L'anecdote du jour pour les plus vieux :
En août 1995, une petite entreprise qui existe depuis à peine seize mois s'apprête à entrer en Bourse. Elle s'appelle Netscape, et elle fabrique le logiciel qui permet, pour la première fois, à monsieur et madame tout le monde de naviguer facilement sur Internet.
À l'époque, Internet est encore un mystère pour la plupart des gens. Peu de foyers sont connectés, et personne ne sait vraiment si ce réseau deviendra un jour autre chose qu'un gadget pour chercheurs et informaticiens. Netscape, elle, ne gagne quasiment pas d'argent. Elle distribue même son logiciel gratuitement à beaucoup d'utilisateurs.
Le jour de son entrée en Bourse, le 9 août 1995, l'action devait initialement être proposée autour de 14 dollars. Mais la demande est tellement forte que le prix est relevé à 28 dollars juste avant l'ouverture. Et dès les premières minutes de cotation, le titre s'envole encore, jusqu'à toucher 75 dollars dans la journée, avant de terminer autour de 58 dollars. En une seule séance, une entreprise qui ne gagnait presque pas d'argent se retrouve valorisée à plus de deux milliards de dollars.

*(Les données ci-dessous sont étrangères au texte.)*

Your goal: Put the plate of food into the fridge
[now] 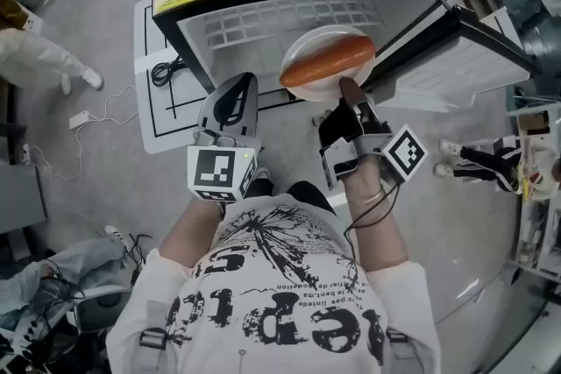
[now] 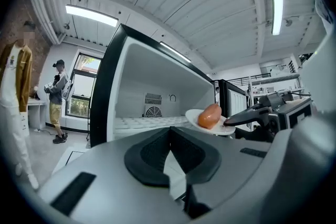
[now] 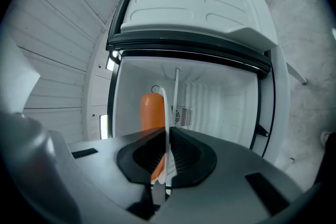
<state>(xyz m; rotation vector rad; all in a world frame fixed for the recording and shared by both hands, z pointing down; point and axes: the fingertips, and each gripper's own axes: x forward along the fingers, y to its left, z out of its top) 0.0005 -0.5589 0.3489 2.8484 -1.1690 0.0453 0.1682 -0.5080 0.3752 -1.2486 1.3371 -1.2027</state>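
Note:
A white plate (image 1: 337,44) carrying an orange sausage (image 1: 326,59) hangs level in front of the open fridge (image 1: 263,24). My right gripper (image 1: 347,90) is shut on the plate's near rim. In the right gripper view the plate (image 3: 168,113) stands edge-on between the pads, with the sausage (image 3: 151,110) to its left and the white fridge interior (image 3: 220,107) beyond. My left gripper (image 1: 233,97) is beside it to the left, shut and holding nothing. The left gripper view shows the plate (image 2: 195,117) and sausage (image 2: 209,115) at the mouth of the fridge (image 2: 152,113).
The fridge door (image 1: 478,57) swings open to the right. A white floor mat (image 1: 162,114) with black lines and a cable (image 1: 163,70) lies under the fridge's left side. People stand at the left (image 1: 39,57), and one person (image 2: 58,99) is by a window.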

Ce jour-là marque un tournant. C'est souvent cité comme le vrai coup d'envoi de ce qu'on appellera plus tard la bulle internet. Des centaines d'entreprises vont suivre le même chemin dans les années qui suivent : entrer en Bourse avec très peu de revenus, mais une promesse immense liée à ce nouveau monde numérique. Certaines deviendront des géants. Beaucoup d'autres disparaîtront quelques années plus tard, quand la bulle éclatera en 2000 et 2001.
Netscape elle-même ne survivra pas telle quelle : rachetée par AOL en 1999, sa technologie finira par s'éteindre progressivement face à la concurrence d'un certain Internet Explorer de microsoft.
Ce qu'il faut retenir de cette histoire, c'est à quel point un marché peut s'emballer sur une promesse d'avenir, bien avant que les chiffres ne suivent. Ce n'est pas forcément une erreur en soi. Mais c'est un mécanisme qui se répète à chaque grande révolution technologique, et qu'il vaut mieux reconnaître quand on le voit venir.